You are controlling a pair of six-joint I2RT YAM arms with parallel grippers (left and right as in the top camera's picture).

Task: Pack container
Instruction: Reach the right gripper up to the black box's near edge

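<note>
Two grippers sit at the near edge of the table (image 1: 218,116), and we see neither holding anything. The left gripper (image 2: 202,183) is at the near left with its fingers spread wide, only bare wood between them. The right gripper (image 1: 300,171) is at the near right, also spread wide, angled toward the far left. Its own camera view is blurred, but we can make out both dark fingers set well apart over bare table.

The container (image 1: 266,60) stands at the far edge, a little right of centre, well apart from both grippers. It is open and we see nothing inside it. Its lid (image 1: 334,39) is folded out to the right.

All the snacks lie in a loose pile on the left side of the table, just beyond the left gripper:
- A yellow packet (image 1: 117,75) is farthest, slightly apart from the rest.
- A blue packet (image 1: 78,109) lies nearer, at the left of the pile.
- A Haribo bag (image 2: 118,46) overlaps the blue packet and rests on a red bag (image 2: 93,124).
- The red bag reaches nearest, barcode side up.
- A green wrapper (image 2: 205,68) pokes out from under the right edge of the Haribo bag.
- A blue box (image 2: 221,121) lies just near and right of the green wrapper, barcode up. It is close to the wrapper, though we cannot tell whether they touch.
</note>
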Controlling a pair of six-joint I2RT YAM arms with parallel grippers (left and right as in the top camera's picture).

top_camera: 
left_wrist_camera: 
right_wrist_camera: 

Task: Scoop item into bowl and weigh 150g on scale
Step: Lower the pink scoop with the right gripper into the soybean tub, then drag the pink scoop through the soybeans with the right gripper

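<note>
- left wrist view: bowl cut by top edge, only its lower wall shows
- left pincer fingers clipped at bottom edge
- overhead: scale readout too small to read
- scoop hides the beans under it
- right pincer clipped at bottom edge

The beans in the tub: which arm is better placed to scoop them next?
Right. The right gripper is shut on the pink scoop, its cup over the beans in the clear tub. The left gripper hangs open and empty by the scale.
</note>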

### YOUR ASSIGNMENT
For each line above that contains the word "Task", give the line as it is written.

### SOLUTION TO THE PROBLEM
Task: Pack container
Task: Scoop item into bowl and weigh 150g on scale

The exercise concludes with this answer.